Orrin Hatch, Ken Blackwell and Ken Klukowski: Why the Health-Care Bills Are Unconstitutional
This column originally appeared in The Wall Street Journal on January 2, 2010.
President Obama’s health-care bill is now moving toward final passage. The policy issues may be coming to an end, but the legal issues are certain to continue because key provisions of this dangerous legislation are unconstitutional. Legally speaking, this legislation creates a target-rich environment. We will focus on three of its more glaring constitutional defects.
First, the Constitution does not give Congress the power to require that Americans purchase health insurance. Congress must be able to point to at least one of its powers listed in the Constitution as the basis of any legislation it passes. None of those powers justifies the individual insurance mandate. Congress’s powers to tax and spend do not apply because the mandate neither taxes nor spends. The only other option is Congress’s power to regulate interstate commerce.
Congress has many times stretched this power to the breaking point, exceeding even the expanded version of the commerce power established by the Supreme Court since the Great Depression. It is one thing, however, for Congress to regulate economic activity in which individuals choose to engage; it is another to require that individuals engage in such activity. That is not a difference in degree, but instead a difference in kind. It is a line that Congress has never crossed and the courts have never sanctioned.

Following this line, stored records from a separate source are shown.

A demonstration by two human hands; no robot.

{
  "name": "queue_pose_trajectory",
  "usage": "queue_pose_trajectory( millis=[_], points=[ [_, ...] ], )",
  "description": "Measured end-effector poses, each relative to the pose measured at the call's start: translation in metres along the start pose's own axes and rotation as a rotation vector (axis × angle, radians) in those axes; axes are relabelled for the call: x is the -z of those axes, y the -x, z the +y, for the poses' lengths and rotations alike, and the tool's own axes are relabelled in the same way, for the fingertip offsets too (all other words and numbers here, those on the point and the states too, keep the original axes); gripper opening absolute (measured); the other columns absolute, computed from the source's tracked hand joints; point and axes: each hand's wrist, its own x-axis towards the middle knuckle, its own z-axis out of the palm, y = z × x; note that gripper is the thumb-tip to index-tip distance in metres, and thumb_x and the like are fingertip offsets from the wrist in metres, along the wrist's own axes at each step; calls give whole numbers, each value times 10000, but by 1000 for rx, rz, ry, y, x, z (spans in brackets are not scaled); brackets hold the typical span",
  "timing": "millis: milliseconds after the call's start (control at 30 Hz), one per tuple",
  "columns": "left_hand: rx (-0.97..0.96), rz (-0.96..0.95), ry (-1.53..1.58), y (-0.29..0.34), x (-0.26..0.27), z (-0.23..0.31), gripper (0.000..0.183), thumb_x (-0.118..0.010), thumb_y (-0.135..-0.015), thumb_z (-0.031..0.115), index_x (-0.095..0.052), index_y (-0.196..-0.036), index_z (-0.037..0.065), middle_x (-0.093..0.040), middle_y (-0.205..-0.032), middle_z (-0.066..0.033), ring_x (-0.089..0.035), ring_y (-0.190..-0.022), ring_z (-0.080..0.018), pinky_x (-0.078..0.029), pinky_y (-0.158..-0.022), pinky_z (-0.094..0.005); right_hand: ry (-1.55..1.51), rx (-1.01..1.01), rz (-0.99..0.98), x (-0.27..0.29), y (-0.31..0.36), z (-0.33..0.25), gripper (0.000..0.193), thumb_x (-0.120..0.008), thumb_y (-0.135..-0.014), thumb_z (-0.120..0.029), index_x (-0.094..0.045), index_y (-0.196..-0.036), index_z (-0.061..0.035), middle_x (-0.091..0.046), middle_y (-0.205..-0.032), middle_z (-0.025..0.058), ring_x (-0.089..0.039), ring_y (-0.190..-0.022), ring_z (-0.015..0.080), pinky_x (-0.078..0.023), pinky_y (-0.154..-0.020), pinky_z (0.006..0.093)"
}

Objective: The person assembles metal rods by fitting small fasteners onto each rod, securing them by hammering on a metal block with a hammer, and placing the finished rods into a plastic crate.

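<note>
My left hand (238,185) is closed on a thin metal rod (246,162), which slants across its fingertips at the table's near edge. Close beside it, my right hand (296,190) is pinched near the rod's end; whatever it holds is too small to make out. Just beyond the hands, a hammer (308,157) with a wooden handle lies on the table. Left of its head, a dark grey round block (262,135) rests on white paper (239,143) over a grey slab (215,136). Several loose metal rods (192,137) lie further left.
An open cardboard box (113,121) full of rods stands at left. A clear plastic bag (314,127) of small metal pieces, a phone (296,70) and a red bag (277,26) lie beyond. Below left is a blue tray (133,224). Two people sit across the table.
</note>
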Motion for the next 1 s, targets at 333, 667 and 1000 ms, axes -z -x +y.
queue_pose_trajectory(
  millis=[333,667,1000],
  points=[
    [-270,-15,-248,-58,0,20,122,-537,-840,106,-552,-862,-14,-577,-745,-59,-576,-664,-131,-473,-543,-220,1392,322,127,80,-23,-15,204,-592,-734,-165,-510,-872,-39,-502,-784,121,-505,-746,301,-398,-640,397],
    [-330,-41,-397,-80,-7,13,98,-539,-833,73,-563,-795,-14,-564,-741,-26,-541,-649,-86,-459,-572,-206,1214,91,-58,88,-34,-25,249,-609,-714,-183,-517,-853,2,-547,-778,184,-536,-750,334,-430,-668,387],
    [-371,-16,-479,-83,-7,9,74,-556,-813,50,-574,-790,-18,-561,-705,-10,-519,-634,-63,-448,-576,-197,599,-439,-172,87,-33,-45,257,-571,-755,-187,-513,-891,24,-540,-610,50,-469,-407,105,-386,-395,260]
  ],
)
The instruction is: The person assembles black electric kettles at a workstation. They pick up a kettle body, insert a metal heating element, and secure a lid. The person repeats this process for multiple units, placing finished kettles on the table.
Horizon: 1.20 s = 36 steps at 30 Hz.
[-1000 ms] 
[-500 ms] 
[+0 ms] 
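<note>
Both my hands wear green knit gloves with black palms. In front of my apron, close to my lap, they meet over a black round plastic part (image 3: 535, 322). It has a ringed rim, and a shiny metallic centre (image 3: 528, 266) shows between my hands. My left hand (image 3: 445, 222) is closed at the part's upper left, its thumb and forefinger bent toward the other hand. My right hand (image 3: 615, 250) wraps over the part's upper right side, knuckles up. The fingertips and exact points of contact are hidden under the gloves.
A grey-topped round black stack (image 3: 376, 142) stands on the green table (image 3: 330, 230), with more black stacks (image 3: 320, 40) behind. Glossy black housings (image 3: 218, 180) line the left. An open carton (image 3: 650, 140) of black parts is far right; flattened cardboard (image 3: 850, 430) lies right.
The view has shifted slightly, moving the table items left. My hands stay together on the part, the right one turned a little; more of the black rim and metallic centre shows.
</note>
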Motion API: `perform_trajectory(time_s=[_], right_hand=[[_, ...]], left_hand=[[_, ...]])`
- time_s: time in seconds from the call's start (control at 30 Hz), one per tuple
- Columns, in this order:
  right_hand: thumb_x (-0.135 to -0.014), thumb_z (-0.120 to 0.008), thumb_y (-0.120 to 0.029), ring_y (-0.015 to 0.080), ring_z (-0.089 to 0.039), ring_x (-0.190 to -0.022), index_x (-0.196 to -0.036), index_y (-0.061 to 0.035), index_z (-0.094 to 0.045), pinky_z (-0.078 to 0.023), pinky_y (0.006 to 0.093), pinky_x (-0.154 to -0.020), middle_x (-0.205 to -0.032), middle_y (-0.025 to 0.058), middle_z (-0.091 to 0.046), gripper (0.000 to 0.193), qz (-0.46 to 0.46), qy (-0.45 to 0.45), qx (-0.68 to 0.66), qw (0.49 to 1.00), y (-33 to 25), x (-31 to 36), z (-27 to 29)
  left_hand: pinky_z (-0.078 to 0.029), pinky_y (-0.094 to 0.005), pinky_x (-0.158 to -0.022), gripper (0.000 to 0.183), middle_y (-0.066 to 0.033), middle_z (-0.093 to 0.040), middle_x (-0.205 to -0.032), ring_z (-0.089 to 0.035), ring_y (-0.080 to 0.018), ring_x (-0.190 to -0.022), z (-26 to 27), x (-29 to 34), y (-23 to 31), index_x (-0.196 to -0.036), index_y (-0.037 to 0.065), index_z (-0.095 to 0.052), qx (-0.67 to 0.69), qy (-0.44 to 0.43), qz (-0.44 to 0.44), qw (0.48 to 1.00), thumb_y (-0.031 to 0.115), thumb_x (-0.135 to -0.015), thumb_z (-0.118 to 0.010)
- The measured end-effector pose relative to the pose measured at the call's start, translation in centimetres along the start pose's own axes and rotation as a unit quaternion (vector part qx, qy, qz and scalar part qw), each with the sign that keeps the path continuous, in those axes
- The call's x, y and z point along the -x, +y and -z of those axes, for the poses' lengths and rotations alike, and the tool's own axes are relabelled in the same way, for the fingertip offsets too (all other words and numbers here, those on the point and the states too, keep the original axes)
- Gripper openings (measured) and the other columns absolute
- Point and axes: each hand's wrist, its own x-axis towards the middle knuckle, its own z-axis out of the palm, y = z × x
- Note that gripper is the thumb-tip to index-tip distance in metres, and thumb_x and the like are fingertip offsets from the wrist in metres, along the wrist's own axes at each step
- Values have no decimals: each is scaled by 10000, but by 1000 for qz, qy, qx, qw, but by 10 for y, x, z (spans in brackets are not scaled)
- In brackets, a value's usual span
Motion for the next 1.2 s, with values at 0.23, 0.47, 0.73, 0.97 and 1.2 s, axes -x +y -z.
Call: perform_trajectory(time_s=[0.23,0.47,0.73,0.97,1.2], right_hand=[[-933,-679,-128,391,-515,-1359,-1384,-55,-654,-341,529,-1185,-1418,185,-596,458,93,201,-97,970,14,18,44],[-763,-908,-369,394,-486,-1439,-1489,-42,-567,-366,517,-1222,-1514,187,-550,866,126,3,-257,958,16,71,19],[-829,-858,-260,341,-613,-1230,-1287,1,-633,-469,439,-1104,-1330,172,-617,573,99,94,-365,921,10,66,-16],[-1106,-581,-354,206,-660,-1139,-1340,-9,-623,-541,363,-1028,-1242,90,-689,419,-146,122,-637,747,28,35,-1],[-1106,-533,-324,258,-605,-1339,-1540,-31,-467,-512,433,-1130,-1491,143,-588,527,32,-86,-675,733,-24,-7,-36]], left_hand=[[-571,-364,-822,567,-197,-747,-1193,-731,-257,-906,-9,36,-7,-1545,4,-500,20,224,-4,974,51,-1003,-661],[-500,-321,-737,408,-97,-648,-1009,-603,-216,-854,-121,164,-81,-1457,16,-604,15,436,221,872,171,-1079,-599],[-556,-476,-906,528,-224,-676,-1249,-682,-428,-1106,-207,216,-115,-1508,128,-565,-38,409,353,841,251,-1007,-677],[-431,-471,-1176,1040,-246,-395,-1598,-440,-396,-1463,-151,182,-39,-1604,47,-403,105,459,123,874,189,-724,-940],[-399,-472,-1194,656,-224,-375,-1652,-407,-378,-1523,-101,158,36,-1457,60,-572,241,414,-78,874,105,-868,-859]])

In fact, the Supreme Court in United States v. Lopez (1995) rejected a version of the commerce power so expansive that it would leave virtually no activities by individuals that Congress could not regulate. By requiring Americans to use their own money to purchase a particular good or service, Congress would be doing exactly what the court said it could not do.
Some have argued that Congress may pass any legislation that it believes will serve the “general welfare.” Those words appear in Article I of the Constitution, but they do not create a free-floating power for Congress simply to go forth and legislate well. Rather, the general welfare clause identifies the purpose for which Congress may spend money. The individual mandate tells Americans how they must spend the money Congress has not taken from them and has nothing to do with congressional spending.
A second constitutional defect of the Reid bill passed in the Senate involves the deals he cut to secure the votes of individual senators. Some of those deals do involve spending programs because they waive certain states’ obligation to contribute to the Medicaid program. This selective spending targeted at certain states runs afoul of the general welfare clause. The welfare it serves is instead very specific and has been dubbed “cash for cloture” because it secured the 60 votes the majority needed to end debate and pass this legislation.
A third constitutional defect in this ObamaCare legislation is its command that states establish such things as benefit exchanges, which will require state legislation and regulations. This is not a condition for receiving federal funds, which would still leave some kind of choice to the states. No, this legislation requires states to establish these exchanges or says that the Secretary of Health and Human Services will step in and do it for them. It renders states little more than subdivisions of the federal government.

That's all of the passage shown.